_WHAT TO DO:_ Work through the material below and tally the lines holding "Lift"; only the tally should be returned.

_INPUT:_
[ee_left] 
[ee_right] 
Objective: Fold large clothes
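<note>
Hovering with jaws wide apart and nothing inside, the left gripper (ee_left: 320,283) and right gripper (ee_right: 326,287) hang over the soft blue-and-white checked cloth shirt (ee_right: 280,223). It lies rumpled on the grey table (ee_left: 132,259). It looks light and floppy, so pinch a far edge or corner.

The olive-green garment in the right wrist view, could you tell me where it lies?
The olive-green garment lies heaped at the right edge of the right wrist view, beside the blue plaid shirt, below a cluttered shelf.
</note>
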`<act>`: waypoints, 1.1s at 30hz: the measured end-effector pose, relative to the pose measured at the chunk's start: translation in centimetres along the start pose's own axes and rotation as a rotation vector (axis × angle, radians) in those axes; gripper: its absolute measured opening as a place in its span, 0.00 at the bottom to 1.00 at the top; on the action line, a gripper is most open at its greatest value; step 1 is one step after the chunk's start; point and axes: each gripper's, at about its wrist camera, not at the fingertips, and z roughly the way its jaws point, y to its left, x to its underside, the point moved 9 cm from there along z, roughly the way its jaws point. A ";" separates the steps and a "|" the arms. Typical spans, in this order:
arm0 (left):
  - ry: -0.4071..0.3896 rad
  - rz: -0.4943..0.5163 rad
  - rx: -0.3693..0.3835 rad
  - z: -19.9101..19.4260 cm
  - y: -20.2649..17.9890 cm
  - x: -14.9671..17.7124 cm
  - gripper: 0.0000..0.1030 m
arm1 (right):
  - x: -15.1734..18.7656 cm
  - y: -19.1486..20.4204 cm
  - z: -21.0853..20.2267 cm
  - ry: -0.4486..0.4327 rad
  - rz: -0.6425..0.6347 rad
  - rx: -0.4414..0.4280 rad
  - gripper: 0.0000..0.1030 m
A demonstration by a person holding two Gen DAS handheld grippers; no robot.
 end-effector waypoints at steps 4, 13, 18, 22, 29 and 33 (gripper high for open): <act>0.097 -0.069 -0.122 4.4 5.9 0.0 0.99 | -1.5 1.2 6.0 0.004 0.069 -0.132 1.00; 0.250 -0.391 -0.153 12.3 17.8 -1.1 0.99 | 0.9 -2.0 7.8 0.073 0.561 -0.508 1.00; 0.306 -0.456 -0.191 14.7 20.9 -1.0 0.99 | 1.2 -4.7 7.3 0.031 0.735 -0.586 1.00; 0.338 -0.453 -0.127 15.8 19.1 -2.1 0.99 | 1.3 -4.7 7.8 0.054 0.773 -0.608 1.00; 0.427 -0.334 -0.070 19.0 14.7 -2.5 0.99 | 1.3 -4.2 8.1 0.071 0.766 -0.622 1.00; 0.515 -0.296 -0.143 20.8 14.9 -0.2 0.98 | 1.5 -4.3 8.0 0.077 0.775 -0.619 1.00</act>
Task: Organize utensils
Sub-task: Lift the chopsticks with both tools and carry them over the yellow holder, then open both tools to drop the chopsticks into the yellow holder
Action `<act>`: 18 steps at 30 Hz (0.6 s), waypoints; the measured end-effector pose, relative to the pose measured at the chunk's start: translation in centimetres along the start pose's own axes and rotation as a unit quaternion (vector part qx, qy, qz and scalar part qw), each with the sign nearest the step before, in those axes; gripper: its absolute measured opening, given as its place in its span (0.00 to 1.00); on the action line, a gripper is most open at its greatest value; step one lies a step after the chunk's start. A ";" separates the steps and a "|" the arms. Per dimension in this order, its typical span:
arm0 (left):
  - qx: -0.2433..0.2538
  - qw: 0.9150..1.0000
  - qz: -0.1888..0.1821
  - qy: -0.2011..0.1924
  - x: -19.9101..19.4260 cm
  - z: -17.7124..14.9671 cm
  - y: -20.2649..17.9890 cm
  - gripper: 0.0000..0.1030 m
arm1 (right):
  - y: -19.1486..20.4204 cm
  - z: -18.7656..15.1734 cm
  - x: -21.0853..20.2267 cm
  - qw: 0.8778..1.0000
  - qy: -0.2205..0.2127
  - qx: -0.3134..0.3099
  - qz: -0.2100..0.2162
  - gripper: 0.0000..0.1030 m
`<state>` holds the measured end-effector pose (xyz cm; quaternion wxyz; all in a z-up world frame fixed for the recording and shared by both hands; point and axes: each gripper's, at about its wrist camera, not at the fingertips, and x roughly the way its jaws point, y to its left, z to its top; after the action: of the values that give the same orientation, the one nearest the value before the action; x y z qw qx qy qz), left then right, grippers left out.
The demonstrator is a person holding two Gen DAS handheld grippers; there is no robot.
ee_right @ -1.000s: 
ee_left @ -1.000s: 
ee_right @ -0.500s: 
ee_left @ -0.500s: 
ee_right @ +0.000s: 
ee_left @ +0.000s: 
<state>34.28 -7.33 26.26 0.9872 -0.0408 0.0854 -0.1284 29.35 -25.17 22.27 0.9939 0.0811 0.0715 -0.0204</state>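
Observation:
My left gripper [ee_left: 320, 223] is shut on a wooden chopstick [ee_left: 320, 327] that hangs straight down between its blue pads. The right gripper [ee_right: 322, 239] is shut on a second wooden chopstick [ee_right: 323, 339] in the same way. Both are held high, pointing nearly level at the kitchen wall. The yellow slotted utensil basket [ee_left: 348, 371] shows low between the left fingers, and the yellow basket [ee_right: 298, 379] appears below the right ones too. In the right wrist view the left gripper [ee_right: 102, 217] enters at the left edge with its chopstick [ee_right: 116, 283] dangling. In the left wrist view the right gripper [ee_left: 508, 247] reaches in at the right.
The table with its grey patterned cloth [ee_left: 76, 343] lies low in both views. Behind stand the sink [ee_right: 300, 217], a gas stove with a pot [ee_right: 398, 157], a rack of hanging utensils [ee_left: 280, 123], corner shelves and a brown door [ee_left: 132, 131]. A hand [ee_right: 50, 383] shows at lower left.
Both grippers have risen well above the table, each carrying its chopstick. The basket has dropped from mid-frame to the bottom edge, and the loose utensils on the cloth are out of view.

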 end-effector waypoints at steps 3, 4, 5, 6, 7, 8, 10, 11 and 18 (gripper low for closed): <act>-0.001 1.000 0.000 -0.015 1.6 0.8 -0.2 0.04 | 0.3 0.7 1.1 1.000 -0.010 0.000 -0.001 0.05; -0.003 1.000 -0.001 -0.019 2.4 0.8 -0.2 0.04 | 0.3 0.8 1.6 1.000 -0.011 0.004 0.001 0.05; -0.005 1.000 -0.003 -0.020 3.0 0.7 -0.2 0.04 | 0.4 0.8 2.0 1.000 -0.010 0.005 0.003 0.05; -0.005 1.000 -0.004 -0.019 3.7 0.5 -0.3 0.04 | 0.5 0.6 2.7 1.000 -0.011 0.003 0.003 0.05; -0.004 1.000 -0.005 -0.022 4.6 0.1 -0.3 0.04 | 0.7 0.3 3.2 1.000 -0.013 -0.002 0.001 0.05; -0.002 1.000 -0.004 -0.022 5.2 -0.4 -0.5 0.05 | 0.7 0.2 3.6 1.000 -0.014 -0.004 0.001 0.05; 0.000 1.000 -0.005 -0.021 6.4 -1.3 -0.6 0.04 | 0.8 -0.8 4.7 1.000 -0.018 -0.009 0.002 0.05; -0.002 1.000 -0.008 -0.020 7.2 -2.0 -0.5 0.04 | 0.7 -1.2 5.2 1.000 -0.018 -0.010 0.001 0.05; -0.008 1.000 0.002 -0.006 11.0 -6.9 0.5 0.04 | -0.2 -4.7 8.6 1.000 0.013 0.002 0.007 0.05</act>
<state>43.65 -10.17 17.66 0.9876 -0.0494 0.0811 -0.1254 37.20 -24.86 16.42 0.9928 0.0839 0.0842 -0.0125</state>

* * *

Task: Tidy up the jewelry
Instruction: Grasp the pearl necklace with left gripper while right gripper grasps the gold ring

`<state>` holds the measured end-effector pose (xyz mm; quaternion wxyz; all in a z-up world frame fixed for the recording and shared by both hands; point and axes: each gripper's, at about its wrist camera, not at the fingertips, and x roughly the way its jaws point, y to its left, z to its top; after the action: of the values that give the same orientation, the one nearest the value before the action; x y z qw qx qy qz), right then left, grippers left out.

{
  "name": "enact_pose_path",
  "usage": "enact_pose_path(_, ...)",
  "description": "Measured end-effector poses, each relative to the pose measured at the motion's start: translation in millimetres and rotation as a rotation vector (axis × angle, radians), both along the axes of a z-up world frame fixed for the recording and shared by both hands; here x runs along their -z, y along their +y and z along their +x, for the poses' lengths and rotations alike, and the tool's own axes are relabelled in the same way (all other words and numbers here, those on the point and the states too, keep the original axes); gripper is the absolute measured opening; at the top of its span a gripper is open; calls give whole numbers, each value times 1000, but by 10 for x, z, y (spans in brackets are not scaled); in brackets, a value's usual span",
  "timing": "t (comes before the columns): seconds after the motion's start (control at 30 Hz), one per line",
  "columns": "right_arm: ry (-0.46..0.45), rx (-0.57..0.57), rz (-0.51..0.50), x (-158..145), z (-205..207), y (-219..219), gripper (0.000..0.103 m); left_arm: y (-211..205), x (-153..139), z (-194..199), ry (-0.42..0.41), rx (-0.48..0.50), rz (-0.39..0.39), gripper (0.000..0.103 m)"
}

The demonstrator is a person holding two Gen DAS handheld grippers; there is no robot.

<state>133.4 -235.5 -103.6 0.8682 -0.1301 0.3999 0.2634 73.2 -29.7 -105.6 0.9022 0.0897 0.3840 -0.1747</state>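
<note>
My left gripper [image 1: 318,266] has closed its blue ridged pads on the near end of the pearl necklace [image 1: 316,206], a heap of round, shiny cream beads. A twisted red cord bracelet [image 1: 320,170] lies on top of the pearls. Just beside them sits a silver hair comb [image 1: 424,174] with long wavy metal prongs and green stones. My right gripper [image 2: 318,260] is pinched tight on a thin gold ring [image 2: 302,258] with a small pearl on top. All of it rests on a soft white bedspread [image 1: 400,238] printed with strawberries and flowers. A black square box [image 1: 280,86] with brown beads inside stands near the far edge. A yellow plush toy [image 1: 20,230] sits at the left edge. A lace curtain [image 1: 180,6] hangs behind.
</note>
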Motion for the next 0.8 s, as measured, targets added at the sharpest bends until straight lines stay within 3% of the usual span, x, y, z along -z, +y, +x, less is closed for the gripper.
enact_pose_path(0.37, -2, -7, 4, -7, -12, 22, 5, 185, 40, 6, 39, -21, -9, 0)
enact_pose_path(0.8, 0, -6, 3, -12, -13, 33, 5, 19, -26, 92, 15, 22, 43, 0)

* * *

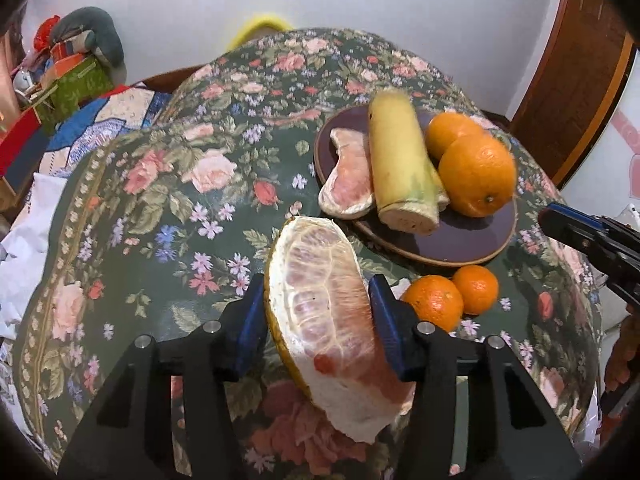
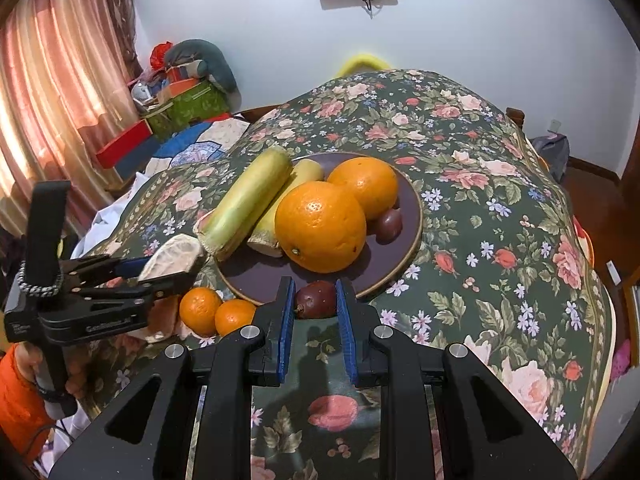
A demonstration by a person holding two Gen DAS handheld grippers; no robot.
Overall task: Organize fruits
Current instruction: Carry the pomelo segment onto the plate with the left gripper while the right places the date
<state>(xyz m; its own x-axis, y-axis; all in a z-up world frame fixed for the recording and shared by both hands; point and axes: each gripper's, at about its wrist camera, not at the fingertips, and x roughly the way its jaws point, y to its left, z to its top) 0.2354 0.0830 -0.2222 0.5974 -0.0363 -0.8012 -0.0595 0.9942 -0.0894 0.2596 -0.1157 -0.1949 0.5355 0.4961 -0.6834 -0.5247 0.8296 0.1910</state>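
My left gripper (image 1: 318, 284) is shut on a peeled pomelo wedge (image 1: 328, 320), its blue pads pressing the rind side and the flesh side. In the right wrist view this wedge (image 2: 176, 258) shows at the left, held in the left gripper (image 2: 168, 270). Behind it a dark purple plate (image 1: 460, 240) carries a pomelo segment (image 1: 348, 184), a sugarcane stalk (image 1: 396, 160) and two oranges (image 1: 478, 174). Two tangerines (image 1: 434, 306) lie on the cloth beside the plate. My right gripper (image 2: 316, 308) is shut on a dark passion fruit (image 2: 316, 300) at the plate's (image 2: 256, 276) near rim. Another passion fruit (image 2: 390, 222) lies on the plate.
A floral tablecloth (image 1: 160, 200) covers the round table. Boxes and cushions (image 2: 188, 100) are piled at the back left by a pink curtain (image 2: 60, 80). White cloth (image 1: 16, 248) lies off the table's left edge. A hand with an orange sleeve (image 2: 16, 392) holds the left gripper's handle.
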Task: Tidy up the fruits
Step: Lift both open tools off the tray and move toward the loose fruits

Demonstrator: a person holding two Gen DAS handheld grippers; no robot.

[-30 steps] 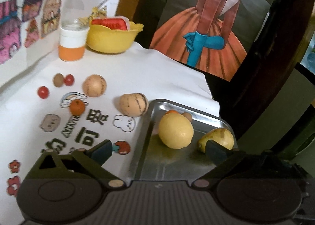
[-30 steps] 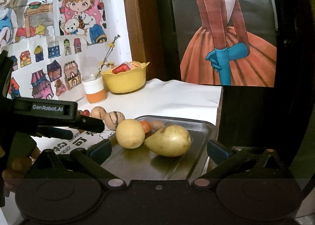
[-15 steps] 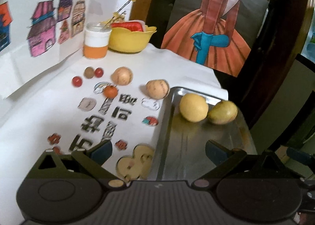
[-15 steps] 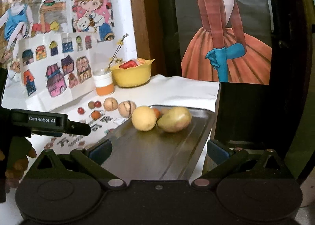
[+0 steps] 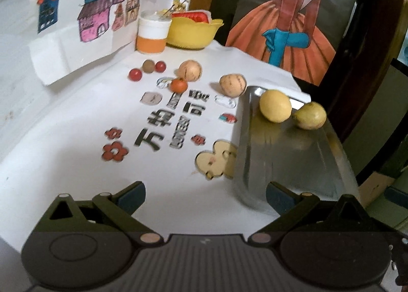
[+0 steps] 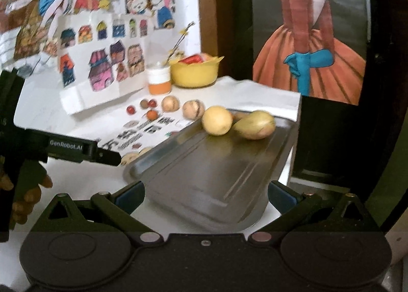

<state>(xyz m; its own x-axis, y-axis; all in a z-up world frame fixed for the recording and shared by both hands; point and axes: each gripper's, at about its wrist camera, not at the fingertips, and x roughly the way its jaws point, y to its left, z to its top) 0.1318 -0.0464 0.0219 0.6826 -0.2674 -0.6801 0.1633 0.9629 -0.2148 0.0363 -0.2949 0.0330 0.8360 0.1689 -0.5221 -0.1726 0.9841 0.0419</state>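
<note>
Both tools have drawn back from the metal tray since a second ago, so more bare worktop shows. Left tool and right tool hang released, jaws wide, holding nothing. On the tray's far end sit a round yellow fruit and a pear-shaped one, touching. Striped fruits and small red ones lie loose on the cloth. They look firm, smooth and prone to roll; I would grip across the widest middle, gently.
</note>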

_PROBLEM SOLUTION:_ 2